→ Assigned task:
In the listing that follows, the lines starting at the one containing "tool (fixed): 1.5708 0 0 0" and ending at the one containing "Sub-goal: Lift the" are to be returned exactly, both boundary lines included, and no others.

#####

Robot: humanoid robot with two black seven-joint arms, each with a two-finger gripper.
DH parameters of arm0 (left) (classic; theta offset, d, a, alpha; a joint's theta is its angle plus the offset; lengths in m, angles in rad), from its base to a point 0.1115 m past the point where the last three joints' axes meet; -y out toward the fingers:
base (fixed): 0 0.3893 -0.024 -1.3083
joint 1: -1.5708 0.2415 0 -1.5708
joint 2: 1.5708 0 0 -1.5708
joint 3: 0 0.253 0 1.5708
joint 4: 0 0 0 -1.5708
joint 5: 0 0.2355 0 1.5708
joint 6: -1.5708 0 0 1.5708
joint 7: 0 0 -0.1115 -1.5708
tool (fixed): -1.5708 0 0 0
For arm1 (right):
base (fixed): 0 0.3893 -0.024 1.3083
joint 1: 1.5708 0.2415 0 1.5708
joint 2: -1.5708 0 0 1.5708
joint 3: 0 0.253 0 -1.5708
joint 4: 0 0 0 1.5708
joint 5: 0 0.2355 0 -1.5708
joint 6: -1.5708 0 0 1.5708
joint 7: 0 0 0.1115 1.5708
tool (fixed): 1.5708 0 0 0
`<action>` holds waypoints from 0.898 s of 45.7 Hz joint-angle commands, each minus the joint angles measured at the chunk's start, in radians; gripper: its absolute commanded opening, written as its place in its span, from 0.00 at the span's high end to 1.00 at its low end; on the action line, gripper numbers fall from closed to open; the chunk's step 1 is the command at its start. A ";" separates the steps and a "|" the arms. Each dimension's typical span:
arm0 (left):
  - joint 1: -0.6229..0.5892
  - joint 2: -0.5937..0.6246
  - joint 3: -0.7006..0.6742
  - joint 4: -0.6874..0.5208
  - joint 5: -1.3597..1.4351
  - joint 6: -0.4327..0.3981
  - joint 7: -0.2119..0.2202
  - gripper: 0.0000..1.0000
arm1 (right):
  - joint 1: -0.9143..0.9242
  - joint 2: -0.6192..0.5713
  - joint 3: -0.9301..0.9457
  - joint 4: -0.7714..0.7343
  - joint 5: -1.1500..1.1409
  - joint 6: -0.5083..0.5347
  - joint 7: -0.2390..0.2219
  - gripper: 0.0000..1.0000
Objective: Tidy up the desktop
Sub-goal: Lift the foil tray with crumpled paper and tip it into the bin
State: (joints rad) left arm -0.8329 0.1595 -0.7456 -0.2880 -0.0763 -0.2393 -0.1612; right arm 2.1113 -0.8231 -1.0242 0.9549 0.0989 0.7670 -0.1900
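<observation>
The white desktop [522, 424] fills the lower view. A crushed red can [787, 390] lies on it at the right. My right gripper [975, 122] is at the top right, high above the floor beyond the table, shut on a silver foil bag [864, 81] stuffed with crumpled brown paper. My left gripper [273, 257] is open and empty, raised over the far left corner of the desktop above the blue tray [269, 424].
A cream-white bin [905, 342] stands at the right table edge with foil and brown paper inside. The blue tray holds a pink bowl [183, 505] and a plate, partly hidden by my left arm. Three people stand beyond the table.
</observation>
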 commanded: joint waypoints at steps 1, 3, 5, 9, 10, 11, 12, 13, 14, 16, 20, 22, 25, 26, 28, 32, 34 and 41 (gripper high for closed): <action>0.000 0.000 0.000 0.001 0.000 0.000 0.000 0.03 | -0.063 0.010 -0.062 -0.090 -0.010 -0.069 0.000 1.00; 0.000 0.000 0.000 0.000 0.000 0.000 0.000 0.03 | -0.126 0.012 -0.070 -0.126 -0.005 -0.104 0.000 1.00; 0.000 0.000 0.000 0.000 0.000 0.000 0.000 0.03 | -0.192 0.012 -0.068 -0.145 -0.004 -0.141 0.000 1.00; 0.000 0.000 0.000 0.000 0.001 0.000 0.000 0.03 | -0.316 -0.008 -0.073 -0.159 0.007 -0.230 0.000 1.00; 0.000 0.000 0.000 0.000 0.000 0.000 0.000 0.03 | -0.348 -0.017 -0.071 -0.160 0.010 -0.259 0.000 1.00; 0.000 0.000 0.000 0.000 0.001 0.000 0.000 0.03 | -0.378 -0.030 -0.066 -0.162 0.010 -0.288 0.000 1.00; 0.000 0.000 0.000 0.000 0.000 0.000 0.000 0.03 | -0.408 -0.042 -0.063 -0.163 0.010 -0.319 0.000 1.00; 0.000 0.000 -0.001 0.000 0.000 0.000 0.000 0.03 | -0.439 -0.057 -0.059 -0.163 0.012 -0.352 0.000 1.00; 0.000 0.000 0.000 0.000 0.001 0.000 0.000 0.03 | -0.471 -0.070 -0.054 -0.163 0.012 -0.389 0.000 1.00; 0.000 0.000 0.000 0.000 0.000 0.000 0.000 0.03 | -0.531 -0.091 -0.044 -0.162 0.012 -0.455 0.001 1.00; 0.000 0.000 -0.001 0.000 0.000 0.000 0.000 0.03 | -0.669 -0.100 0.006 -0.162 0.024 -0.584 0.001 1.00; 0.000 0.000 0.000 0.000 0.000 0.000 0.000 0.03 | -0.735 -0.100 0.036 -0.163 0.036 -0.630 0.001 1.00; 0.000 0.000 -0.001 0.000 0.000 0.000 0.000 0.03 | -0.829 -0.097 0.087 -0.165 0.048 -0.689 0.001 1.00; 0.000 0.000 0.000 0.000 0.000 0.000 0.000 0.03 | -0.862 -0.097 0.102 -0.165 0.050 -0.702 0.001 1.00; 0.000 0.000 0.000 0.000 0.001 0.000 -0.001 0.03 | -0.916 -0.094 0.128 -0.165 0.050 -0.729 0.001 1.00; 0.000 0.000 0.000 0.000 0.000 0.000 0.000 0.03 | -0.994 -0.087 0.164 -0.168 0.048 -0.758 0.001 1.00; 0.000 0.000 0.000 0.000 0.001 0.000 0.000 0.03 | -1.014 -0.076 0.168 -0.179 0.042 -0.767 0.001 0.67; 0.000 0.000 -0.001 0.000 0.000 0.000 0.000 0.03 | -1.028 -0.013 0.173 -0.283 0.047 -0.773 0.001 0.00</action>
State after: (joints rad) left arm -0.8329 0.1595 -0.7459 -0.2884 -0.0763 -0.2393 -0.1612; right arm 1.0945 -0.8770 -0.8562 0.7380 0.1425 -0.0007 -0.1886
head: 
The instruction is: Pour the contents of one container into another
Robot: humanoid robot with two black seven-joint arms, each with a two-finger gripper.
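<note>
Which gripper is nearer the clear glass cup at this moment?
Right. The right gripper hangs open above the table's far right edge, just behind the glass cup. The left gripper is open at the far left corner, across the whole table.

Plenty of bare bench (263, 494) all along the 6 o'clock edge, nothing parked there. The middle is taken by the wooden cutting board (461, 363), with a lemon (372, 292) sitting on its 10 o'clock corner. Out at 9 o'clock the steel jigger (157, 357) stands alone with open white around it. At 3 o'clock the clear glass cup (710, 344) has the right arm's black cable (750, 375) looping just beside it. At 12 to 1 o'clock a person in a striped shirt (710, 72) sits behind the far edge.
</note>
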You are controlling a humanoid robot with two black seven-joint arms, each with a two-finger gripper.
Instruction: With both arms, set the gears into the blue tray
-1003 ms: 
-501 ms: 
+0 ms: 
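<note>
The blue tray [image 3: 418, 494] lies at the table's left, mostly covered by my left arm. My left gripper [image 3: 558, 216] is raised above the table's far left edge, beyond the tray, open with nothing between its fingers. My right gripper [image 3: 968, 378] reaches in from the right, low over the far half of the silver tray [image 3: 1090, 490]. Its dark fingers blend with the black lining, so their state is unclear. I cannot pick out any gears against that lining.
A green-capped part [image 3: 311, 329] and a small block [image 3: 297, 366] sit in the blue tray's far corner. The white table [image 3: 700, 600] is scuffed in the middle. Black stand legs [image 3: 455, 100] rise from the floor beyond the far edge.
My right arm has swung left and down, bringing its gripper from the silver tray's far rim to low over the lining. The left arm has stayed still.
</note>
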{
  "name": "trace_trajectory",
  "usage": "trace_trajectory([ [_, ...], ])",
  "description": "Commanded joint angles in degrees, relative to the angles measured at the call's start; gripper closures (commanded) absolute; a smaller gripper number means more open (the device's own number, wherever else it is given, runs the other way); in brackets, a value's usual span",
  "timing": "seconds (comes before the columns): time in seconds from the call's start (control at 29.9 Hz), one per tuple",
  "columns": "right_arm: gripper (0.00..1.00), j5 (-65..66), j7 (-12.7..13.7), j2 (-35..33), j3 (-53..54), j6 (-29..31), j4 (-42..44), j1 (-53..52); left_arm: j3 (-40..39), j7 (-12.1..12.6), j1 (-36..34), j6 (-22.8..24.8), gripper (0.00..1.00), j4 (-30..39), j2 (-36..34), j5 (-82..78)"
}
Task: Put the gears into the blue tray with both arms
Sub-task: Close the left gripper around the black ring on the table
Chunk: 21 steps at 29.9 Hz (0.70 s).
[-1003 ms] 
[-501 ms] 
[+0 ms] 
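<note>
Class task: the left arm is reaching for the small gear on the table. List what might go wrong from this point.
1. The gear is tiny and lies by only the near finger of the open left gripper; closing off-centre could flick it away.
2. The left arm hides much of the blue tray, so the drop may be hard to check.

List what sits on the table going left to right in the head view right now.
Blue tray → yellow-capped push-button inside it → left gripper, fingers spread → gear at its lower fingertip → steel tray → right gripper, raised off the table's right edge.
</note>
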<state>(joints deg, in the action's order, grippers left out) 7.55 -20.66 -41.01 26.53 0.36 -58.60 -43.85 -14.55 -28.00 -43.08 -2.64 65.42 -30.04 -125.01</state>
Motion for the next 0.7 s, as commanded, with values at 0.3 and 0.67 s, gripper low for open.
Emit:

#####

→ Task solution:
tool (fixed): 1.5708 0 0 0
`<action>` holds waypoints from 0.898 s of 45.7 Hz joint-angle commands, each minus the joint angles measured at the chunk's start, in radians; gripper: its absolute commanded opening, written as its place in its span, from 0.00 at the span's high end to 1.00 at its low end; on the action line, gripper numbers fall from closed to open; the chunk's step 1 is the command at its start. A ";" separates the steps and a "|" the arms. Each dimension's typical span:
arm0 (left):
  - joint 1: -0.6229..0.5892
  - joint 2: -0.5937..0.6246
  - joint 3: -0.7006..0.6742
  - joint 4: -0.6874..0.5208
  - joint 5: -1.3597..1.4351
  - joint 6: -0.4327..0.3981
  - joint 7: -0.2119..0.2202
  - gripper: 0.0000..1.0000
arm1 (right):
  - joint 1: -0.9143..0.9242
  - joint 2: -0.6192..0.5713
  - joint 3: -0.9301..0.9457
  - joint 4: -0.7714..0.7343
  - joint 5: -1.1500..1.1409
  - joint 6: -0.5083..0.5347
  - joint 7: -0.2390..0.2219
  - gripper: 0.0000..1.0000
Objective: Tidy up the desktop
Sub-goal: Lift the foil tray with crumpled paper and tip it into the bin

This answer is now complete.